* Exercise:
Every line of the data below should be printed exactly. Nothing may be dropped.

* Information supplied:
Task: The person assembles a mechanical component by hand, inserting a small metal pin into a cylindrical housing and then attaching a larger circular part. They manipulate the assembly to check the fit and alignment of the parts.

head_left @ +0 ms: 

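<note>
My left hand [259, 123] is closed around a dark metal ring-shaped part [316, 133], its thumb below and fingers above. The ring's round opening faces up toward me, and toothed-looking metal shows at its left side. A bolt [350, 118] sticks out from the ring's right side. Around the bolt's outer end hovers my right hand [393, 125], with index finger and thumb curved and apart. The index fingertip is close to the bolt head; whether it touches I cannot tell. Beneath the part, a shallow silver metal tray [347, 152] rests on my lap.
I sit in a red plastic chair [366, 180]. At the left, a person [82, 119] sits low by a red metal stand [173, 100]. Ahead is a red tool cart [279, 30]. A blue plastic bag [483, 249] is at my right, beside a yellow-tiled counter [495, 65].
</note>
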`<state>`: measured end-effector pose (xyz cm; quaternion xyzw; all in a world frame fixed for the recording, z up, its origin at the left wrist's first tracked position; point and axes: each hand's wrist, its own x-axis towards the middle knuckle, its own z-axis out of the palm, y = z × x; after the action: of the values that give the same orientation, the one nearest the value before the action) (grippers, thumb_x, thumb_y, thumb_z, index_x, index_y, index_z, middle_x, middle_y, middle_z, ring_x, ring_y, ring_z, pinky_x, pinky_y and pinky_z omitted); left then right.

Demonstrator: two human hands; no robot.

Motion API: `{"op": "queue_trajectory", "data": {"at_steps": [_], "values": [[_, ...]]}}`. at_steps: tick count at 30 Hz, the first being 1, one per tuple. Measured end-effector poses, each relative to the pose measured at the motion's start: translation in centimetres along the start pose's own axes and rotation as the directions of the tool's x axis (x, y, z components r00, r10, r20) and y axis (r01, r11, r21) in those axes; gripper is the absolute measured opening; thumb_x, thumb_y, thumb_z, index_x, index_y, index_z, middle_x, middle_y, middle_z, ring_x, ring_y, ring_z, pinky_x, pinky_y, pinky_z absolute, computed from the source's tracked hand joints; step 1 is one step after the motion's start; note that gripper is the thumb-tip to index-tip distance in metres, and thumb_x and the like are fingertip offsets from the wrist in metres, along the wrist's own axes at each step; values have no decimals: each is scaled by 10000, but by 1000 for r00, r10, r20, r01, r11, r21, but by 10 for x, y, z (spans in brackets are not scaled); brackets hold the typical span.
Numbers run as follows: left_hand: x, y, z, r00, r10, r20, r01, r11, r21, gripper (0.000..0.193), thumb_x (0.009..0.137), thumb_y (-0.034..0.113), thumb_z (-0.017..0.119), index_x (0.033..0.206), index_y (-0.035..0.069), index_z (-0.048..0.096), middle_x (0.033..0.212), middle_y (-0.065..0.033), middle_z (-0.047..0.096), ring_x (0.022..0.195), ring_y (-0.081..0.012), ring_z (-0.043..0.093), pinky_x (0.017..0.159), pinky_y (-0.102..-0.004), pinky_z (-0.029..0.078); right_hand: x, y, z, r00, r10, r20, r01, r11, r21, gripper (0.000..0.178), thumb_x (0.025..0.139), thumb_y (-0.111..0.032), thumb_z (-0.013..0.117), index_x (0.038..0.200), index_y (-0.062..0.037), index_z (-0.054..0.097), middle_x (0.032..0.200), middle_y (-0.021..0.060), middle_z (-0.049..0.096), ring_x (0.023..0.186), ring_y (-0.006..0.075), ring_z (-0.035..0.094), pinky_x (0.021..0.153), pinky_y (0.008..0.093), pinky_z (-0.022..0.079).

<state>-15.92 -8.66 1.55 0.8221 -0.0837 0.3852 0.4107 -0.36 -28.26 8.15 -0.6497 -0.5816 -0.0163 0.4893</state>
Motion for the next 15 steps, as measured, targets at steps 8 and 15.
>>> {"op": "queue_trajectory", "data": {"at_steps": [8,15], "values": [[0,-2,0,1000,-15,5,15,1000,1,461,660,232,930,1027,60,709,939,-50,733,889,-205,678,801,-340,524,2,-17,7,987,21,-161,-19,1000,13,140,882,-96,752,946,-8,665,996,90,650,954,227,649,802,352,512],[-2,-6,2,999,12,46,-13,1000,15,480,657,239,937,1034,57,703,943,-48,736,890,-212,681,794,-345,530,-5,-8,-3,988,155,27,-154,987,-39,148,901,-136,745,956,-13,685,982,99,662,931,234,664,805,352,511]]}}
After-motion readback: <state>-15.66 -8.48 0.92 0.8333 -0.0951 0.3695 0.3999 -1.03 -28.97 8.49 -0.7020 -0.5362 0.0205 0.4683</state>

* Solved problem:
Task: The person assembles a mechanical component by hand, inserting a small metal pin into a cylindrical housing and then attaching a larger circular part. They manipulate the assembly to check the fit and alignment of the parts.

head_left @ +0 ms: 

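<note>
My left hand [259, 123] is closed around a dark metal ring-shaped part [316, 133], its thumb below and fingers above. The ring's round opening faces up toward me, and toothed-looking metal shows at its left side. A bolt [350, 118] sticks out from the ring's right side. Around the bolt's outer end hovers my right hand [393, 125], with index finger and thumb curved and apart. The index fingertip is close to the bolt head; whether it touches I cannot tell. Beneath the part, a shallow silver metal tray [347, 152] rests on my lap.
I sit in a red plastic chair [366, 180]. At the left, a person [82, 119] sits low by a red metal stand [173, 100]. Ahead is a red tool cart [279, 30]. A blue plastic bag [483, 249] is at my right, beside a yellow-tiled counter [495, 65].
</note>
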`<state>`: measured end-effector pose (xyz cm; quaternion xyzw; all in a world frame fixed for the recording, z up, its origin at the left wrist's first tracked position; point and axes: each hand's wrist, its own x-axis towards the middle knuckle, its own z-axis out of the palm, y = z × x; after the action: of the values that give the same orientation, the one nearest the value before the action) (grippers, thumb_x, thumb_y, thumb_z, index_x, index_y, index_z, middle_x, middle_y, middle_z, ring_x, ring_y, ring_z, pinky_x, pinky_y and pinky_z omitted); left then right.

Demonstrator: two human hands; no robot.

Motion API: `{"op": "queue_trajectory", "data": {"at_steps": [_], "values": [[_, ...]]}}`. at_steps: tick count at 30 Hz, the first being 1, one per tuple. Measured end-effector poses, each relative to the pose measured at the motion's start: translation in centimetres along the start pose's own axes and rotation as the directions of the tool's x axis (x, y, z components r00, r10, r20) and y axis (r01, r11, r21) in those axes; gripper is the absolute measured opening; thumb_x, thumb_y, thumb_z, index_x, index_y, index_z, middle_x, middle_y, middle_z, ring_x, ring_y, ring_z, pinky_x, pinky_y, pinky_z absolute, computed from the source's tracked hand joints; step 1 is one step after the motion's start; note that gripper is the thumb-tip to index-tip distance in metres, and thumb_x and the like are fingertip offsets from the wrist in metres, along the wrist's own axes at each step; values have no decimals: each is scaled by 10000, but by 1000 for r00, r10, r20, r01, r11, r21, but by 10 for x, y, z (spans in brackets are not scaled); brackets hold the typical span.
Numbers run as follows: left_hand: x, y, z, r00, r10, r20, r01, r11, r21, gripper (0.000..0.193), thumb_x (0.009..0.137), thumb_y (-0.034..0.113), thumb_z (-0.017..0.119), index_x (0.033..0.206), index_y (-0.035..0.069), index_z (-0.048..0.096), middle_x (0.033..0.212), middle_y (-0.065..0.033), middle_z (-0.047..0.096), ring_x (0.022..0.195), ring_y (-0.081..0.012), ring_z (-0.043..0.093), pinky_x (0.017..0.159), pinky_y (-0.102..-0.004), pinky_z (-0.029..0.078); right_hand: x, y, z, r00, r10, r20, r01, r11, r21, gripper (0.000..0.178), thumb_x (0.025..0.139), thumb_y (-0.111..0.032), thumb_z (-0.013..0.117), index_x (0.038..0.200), index_y (-0.062..0.037), index_z (-0.054..0.097), middle_x (0.032..0.200), middle_y (-0.021..0.060), middle_z (-0.049..0.096), ring_x (0.023..0.186), ring_y (-0.006..0.075), ring_z (-0.035..0.094), pinky_x (0.021..0.153), pinky_y (0.008..0.093), pinky_z (-0.022..0.079).

<state>-15.92 -8.66 1.55 0.8221 -0.0837 0.3852 0.4107 -0.36 -28.26 8.15 -0.6497 -0.5816 -0.0163 0.4893</state>
Motion for the next 15 steps, as measured, targets at steps 8 and 15.
>>> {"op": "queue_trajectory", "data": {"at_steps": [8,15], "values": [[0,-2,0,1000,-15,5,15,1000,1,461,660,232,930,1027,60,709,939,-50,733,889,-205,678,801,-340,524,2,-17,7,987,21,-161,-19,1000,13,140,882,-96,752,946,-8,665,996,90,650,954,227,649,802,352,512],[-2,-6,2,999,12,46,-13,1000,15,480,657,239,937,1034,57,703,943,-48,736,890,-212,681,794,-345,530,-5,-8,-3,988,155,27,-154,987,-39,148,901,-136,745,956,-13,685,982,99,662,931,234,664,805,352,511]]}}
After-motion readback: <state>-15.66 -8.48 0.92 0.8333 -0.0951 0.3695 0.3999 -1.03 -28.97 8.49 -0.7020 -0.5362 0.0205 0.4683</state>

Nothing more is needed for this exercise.